The material below must be retyped in full, with every line kept exactly as it is.

────

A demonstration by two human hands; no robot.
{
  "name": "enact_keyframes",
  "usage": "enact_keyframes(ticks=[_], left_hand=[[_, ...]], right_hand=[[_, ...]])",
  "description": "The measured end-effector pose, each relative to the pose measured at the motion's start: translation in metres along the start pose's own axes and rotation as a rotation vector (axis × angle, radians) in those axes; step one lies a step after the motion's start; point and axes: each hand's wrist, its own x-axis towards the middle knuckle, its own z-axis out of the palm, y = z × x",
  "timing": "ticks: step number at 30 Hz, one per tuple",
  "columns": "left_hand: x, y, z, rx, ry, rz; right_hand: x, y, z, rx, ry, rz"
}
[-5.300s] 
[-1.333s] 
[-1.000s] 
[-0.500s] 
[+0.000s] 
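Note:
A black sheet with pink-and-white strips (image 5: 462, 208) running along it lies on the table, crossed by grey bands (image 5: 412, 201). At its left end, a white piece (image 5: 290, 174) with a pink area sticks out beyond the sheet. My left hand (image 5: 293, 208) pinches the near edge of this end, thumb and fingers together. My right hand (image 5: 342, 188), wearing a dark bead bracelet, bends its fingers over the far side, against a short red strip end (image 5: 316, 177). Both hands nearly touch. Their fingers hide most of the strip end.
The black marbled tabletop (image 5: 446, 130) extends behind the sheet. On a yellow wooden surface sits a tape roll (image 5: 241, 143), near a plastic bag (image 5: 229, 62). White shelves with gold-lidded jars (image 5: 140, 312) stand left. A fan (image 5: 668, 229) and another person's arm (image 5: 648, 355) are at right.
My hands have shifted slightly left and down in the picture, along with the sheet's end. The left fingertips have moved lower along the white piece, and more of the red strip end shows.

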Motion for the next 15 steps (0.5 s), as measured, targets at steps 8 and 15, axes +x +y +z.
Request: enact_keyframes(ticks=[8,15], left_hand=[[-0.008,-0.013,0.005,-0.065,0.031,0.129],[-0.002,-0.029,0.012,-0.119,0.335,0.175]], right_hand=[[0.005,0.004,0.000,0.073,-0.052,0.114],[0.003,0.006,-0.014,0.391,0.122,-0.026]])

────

● Solution to this task:
A demonstration by two human hands; no robot.
{
  "name": "enact_keyframes",
  "usage": "enact_keyframes(ticks=[_], left_hand=[[_, ...]], right_hand=[[_, ...]])",
  "description": "The measured end-effector pose, each relative to the pose measured at the motion's start: translation in metres along the start pose's own axes and rotation as a rotation vector (axis × angle, radians) in those axes; step one lies a step after the motion's start; point and axes: each hand's wrist, its own x-axis towards the middle knuckle, its own z-axis out of the palm, y = z × x",
  "timing": "ticks: step number at 30 Hz, one per tuple",
  "columns": "left_hand: x, y, z, rx, ry, rz; right_hand: x, y, z, rx, ry, rz"
}
[-5.300s] 
[-1.333s] 
[-1.000s] 
[-0.500s] 
[+0.000s] 
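Note:
A black sheet with pink-and-white strips (image 5: 462, 208) running along it lies on the table, crossed by grey bands (image 5: 412, 201). At its left end, a white piece (image 5: 290, 174) with a pink area sticks out beyond the sheet. My left hand (image 5: 293, 208) pinches the near edge of this end, thumb and fingers together. My right hand (image 5: 342, 188), wearing a dark bead bracelet, bends its fingers over the far side, against a short red strip end (image 5: 316, 177). Both hands nearly touch. Their fingers hide most of the strip end.
The black marbled tabletop (image 5: 446, 130) extends behind the sheet. On a yellow wooden surface sits a tape roll (image 5: 241, 143), near a plastic bag (image 5: 229, 62). White shelves with gold-lidded jars (image 5: 140, 312) stand left. A fan (image 5: 668, 229) and another person's arm (image 5: 648, 355) are at right.
My hands have shifted slightly left and down in the picture, along with the sheet's end. The left fingertips have moved lower along the white piece, and more of the red strip end shows.
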
Motion for the next 15 steps (0.5 s), as measured, targets at steps 8 and 15, axes +x +y +z.
Request: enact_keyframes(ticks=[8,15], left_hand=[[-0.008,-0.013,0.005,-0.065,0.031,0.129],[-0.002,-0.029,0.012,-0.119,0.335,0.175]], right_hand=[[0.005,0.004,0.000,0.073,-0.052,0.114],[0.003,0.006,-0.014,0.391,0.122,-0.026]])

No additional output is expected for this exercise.